However, as online and offline boundaries blur, digital technologies may help overcome barriers to participation.
Barcelona and Jackson, Mississippi, are two cities that have customised digital participation. It’s part of their design and implementation of community engagement, whether on social media or on dedicated digital platforms.
The City of Brimbank, in outer Melbourne, designed a digital engagement project as a game. Council staff took to the streets with iPads. The game was also available in shops, train stations and community centres.
Real-time data analysis enabled the council to adjust locations and boost the diversity of participants. Co-ordinating online and offline approaches was the key to achieving broad participation.
It is important to understand if and how digital engagement perpetuates inequities. The methods and platforms used for participation might be a factor in this.
Digital engagement is often limited to surveys. This could be due to a lack of council time and resources to analyse any other qualitative data that might be generated. Providing those resources would signal the data generated through digital engagement, and the process itself, are being taken seriously.
What role can social media play?
The feedback from community social media accounts can be rich and candid. But analysing this sort of data involves greater effort on the part of councils. This makes closing the feedback loop difficult.

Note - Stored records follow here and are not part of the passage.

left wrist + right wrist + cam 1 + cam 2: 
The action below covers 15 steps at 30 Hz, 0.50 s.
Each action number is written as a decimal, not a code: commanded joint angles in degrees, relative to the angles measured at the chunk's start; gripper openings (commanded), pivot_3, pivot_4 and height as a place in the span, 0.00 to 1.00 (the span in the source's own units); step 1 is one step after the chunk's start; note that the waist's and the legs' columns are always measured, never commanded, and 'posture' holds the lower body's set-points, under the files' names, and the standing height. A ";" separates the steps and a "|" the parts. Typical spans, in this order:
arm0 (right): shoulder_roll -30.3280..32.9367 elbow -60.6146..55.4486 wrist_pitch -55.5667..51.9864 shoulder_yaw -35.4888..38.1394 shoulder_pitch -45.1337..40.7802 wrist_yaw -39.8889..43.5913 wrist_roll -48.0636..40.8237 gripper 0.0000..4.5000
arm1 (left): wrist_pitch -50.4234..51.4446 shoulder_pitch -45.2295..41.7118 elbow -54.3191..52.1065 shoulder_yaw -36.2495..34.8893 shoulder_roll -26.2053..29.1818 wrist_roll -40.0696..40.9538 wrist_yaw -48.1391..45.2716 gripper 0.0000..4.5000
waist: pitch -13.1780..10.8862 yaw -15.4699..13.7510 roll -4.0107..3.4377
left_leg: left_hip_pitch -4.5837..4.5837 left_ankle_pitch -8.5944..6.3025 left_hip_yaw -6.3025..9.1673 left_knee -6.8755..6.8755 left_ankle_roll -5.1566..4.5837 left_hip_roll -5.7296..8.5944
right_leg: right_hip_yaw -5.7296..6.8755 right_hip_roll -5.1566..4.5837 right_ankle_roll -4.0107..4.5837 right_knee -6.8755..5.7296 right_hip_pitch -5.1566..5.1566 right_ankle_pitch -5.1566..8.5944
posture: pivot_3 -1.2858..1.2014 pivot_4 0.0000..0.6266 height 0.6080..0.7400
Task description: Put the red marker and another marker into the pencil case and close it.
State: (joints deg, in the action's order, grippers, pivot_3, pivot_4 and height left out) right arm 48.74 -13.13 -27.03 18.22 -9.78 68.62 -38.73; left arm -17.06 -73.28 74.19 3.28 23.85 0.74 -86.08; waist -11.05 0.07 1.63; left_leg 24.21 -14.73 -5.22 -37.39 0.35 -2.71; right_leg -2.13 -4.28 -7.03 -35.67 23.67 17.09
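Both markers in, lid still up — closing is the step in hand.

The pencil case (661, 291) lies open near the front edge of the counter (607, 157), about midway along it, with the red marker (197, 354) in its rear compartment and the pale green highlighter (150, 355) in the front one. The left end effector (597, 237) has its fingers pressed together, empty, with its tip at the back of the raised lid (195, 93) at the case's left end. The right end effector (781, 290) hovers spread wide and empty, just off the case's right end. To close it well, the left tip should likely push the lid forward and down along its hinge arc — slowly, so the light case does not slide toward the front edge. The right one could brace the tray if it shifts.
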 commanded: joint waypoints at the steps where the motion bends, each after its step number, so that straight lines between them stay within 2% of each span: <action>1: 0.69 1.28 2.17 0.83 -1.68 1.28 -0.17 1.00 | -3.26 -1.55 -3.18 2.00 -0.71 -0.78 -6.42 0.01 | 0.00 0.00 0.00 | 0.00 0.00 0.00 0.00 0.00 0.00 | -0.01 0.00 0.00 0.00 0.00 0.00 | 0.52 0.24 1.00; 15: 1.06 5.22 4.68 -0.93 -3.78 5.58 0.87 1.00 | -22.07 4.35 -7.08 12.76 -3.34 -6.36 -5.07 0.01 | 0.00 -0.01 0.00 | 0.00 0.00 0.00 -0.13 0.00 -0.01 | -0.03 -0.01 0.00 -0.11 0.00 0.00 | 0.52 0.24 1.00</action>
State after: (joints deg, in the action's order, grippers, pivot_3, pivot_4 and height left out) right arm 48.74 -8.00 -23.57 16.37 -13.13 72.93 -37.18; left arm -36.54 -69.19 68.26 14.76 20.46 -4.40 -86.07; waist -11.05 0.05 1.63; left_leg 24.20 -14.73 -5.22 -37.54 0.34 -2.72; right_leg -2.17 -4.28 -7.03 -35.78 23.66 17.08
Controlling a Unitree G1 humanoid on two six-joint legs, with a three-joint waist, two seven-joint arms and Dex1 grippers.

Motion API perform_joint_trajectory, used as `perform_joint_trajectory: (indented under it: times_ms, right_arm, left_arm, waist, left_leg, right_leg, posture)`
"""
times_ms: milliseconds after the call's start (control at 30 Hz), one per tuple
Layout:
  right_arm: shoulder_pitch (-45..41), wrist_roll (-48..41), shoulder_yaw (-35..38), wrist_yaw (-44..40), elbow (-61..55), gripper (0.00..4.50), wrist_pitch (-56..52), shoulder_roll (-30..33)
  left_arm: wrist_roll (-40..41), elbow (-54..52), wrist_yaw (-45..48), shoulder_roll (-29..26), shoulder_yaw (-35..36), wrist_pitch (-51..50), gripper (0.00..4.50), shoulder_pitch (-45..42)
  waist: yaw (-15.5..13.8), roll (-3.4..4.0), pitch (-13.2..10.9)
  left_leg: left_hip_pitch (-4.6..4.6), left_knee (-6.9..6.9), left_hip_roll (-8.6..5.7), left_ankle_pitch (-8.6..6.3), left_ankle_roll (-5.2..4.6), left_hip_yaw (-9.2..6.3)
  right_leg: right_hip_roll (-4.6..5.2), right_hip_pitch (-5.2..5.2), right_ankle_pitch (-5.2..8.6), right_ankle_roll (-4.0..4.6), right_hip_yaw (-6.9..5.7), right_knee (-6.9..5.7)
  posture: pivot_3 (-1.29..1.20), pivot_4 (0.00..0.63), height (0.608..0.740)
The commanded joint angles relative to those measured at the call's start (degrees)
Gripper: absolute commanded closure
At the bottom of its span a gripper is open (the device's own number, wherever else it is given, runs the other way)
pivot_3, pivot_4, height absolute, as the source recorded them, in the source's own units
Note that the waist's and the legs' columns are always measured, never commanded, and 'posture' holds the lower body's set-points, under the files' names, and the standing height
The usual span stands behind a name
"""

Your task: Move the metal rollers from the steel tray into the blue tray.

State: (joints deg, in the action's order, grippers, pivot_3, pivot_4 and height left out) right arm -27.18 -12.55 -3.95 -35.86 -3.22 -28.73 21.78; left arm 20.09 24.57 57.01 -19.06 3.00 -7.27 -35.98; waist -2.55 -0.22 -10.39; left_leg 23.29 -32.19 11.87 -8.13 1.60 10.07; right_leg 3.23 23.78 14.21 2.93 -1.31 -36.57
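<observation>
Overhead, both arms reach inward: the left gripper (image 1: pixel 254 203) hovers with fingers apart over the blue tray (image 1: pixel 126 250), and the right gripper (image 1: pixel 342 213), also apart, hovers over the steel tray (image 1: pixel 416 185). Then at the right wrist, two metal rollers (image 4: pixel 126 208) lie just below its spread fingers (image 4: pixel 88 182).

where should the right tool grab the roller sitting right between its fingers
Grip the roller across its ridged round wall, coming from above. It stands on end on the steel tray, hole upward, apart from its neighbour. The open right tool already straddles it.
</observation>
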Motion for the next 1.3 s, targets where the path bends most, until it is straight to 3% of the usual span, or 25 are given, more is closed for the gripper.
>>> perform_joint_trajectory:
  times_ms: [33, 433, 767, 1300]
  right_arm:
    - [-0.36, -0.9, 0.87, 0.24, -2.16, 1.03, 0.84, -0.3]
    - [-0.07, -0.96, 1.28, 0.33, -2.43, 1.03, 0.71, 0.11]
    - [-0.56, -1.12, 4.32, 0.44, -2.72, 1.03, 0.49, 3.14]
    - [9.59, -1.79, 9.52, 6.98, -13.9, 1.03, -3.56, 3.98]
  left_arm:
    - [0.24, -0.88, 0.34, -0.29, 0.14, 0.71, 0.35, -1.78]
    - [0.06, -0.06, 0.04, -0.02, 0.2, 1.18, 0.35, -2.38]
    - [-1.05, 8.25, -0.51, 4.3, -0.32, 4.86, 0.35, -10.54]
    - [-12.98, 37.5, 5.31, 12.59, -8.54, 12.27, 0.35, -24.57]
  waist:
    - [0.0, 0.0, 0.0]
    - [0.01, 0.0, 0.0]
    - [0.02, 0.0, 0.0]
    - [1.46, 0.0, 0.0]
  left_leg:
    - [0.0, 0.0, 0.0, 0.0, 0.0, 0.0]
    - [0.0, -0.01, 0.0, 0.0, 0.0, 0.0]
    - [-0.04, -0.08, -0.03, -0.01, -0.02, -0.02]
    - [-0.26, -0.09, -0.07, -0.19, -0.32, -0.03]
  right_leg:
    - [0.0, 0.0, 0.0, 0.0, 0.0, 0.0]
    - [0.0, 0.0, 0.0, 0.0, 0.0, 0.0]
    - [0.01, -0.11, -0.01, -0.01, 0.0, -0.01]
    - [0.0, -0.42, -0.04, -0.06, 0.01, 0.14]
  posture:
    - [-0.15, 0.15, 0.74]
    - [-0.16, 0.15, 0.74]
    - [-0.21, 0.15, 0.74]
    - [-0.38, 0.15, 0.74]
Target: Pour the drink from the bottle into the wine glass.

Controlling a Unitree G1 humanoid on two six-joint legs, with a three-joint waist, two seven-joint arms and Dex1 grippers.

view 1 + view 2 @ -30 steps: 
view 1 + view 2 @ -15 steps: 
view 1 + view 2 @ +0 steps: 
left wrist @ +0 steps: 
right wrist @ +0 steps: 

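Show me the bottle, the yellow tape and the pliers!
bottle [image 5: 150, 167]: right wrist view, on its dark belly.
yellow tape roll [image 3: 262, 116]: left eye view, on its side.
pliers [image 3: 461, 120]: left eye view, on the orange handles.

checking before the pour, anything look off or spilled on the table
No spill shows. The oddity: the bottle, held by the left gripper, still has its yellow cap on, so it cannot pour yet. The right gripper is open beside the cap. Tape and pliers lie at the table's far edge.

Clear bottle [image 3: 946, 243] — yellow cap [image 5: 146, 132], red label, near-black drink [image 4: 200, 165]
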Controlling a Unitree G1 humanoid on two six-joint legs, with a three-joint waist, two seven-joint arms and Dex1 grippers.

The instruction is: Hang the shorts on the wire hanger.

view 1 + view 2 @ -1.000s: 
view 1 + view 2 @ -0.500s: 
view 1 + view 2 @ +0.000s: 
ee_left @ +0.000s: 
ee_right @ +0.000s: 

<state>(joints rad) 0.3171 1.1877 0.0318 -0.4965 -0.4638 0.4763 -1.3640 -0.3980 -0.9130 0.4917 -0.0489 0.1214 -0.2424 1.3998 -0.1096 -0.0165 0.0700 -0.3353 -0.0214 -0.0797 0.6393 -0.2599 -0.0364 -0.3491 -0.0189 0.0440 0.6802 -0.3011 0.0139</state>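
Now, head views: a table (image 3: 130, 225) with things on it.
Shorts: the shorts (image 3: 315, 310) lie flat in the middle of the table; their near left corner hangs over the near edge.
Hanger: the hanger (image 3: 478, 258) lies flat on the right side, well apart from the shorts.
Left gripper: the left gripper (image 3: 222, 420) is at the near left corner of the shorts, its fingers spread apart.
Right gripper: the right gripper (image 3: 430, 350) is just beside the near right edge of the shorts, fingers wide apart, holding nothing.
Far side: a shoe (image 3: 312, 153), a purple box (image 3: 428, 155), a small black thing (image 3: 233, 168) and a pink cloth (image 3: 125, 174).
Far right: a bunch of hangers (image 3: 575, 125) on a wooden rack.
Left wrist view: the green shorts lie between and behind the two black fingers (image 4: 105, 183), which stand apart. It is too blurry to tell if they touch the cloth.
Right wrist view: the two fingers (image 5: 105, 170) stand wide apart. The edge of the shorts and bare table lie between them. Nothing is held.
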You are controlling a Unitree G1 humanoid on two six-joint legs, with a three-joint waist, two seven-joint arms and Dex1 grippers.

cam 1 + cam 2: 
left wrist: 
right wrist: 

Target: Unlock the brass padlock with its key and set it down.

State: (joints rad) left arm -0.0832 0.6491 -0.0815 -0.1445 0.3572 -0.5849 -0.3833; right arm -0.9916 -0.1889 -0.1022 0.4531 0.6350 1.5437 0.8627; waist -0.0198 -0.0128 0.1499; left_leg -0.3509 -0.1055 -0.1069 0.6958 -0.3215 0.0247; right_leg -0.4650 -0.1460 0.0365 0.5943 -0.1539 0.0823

Councils prefer bespoke web-based digital platforms. They’re easier to manage, both in deciding which issues are open for consultation, and in organising data for analysis.
These platforms are increasingly popular with councils. Yet sole reliance on them may favour digitally savvy citizens who are already engaged and familiar with planning processes.
Resident activists have effectively used social media to mobilise a wider audience. A recent campaign to overturn the proposed lease of public land in inner-west Melbourne to a national sporting club is a good example.